DR. FLEMING: Yes, I received this on the 25th of June and I have handed it the same day to the translating division. I think I will have it very shortly and I will see to it myself.
MR. HARDY: May I see the original, please?
THE PRESIDENT: Please submit the original of this affidavit to the counsel for the Prosecution.
DR. FLEMING: Kranz was Mrugowsk's collaborator in the Hygiene Institute and talks about a number of matters in that connection.
MR. HARDY: I merely asked him when counsel submitted it to the translation division.
THE PRESIDENT: When did counsel submit that document for translation?
DR. FLEMING: I am just being told that the affidavit was taken down on the 25th of June and was sent down to the language division on the same day but only yesterday the mimeographed copy came back to us, so that it was only translated yesterday.
MR. HARDY: The translation division has no record of it coming down on this date. I won't object to the admissibility.

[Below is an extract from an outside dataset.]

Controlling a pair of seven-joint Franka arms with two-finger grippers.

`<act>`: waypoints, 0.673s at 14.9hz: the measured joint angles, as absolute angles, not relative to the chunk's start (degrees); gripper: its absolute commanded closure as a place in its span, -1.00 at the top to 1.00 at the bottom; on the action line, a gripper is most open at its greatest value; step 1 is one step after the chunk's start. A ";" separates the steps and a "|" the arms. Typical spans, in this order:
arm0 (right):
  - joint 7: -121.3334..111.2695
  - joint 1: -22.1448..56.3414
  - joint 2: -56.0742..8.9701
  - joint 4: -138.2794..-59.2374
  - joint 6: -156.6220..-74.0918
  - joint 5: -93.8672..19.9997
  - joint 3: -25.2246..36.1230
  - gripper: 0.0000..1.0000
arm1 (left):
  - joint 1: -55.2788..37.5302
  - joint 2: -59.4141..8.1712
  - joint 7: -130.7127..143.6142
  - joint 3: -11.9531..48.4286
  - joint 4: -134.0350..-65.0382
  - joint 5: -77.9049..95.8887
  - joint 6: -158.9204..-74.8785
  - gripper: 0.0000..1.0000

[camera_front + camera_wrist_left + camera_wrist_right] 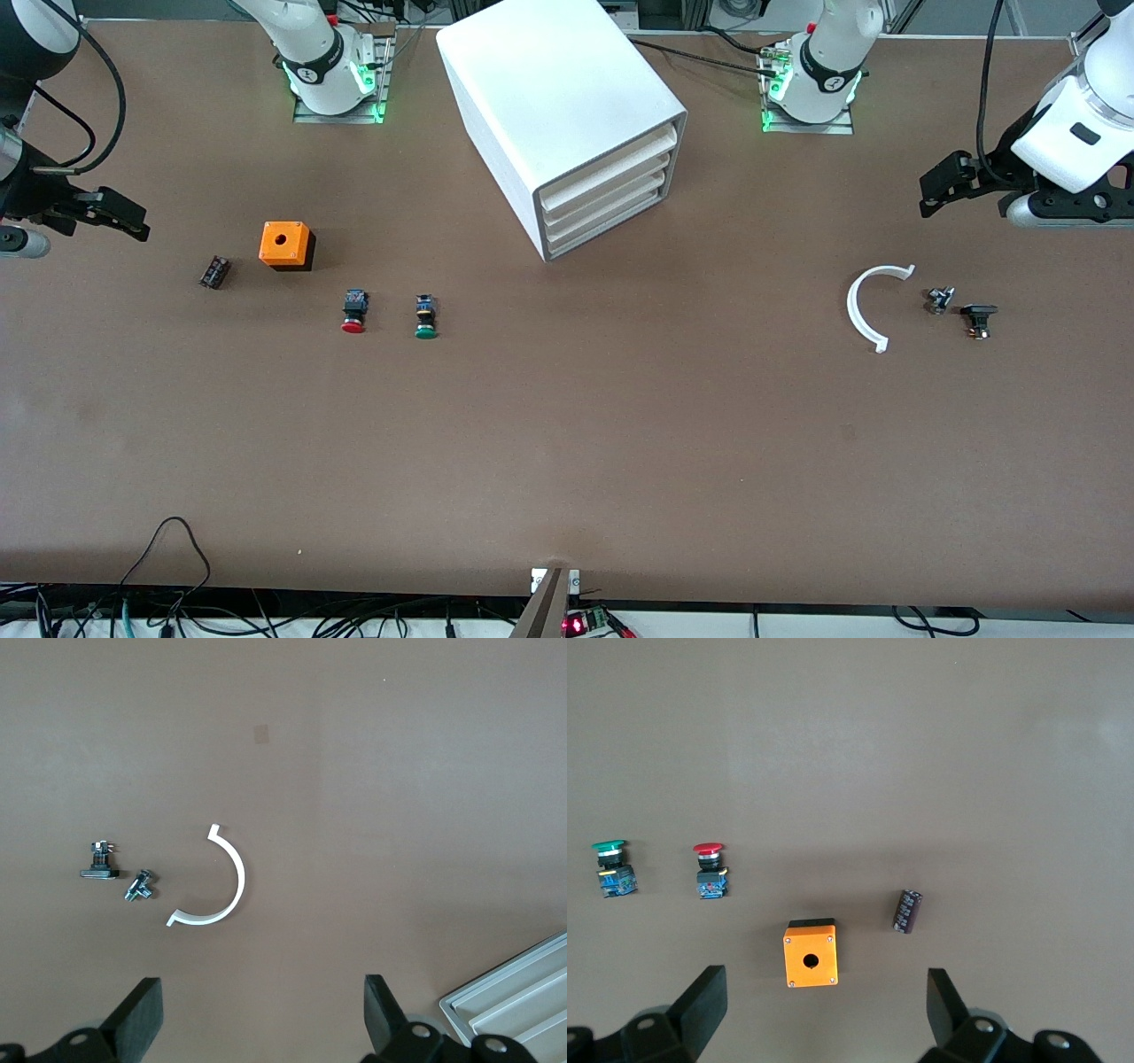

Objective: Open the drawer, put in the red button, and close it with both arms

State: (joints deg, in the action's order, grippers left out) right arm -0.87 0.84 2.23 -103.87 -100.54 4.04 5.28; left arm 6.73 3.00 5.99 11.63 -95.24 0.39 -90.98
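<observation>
The white cabinet (567, 115) stands between the two arm bases, and its stacked drawers (611, 190) are all shut. The red button (353, 312) lies on the table toward the right arm's end, beside the green button (426, 317). It also shows in the right wrist view (709, 870). My right gripper (120, 217) is open and empty, up over the table's edge at the right arm's end (824, 1005). My left gripper (935, 188) is open and empty, up over the left arm's end (263, 1014). A corner of the cabinet (514, 1001) shows in the left wrist view.
An orange cube with a hole (285, 245) and a dark capacitor (214, 272) lie near the red button. A white curved strip (873, 306), a small metal part (939, 299) and a black part (978, 319) lie toward the left arm's end.
</observation>
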 measured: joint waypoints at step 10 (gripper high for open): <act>-0.87 0.83 2.23 -103.87 -99.06 4.04 5.56 1.00 | 6.57 1.23 6.02 11.88 -93.40 0.66 -92.39 1.00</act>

It is in good form but again I wish an English translation of it at some time.
THE PRESIDENT: After the recess we will endeavor to find out when the English translation will be available. We will pass that matter for the present.
DR. FLEMING: Then there are excerpts from the record of the Pohl trial which are before the Tribunal. These will be in Mrugowsky's supplemental volume No. 3. I have these documents here, the certified copies. I think they were before the Tribunal yesterday and one such copy will be handed over as Mrugowsky Exhibit No. 115. All of these documents are excerpts from the records of the Pohl trial. Therefore, it is not necessary to hand them to the translating division so that they can be handed over to the Tribunal in the English language. I shall give it only one Exhibit number, even though these excerpts are all from different days.
THE PRESIDENT: All that is necessary on these documents is a certificate from the Secretary General of the IMT that they are correct copies of evidence taken in the Pohl trial.
DR. FLEMING: This certificate is ready, Mr. President.
THE PRESIDENT: I would assume that the certificate will be prepared very soon. It needs a comparison of the documents. That is all.
DR. FLEMING: The certificate is before you. I have already handed it to the Secretary General in writing.
THE PRESIDENT: Then it has been certified?
DR. FLEMING: Yes, Your Honor.
THE PRESIDENT: Will you hand the certification to the Tribunal?
(The Secretary does so.)
THE PRESIDENT: Mrugowsky Exhibit No. 115, certified copy of the records in the Pohl trial, is admitted in evidence.
DR. FLEMING: This, your Honor, concludes my submission of evidence on behalf of the defendant Mrugowsky.
MR. HARDY: Your Honor, I merely want to state that prosecution Rebuttal Document Books have been filed with the Defense Counsel Information Center and they may secure them there to be used later on today.
THE PRESIDENT: Defense counsel having heard the announcement of Prosecution that Prosecution Document Book of Rebuttal Documents has been filed with the Secretary General and is available to the counsel of defense. Those documentswill be offered later today.
The Tribunal would inquire whether translation of the Schroeder documents has boon received by Dr. Marx, counsel for Schroeder.
DR. MARX: Dr. Marx, counsel for the defendant Schroeder. Gentlemen of the Tribunal I have not yet received these documents in translation.
THE PRESIDENT: I understand that they are translated and will be available within a very few moments if they are not already prepared.
DR. MARX: Very well, your Honor.
THE PRESIDENT: Any other documents to be offered by defense counsel?
There being none the Tribunal will proceed. The Tribunal is advised that the Schroeder documents are now being assembled in the office of the Secretary General. The Tribunal will be in recess for a few moments until the documents are available.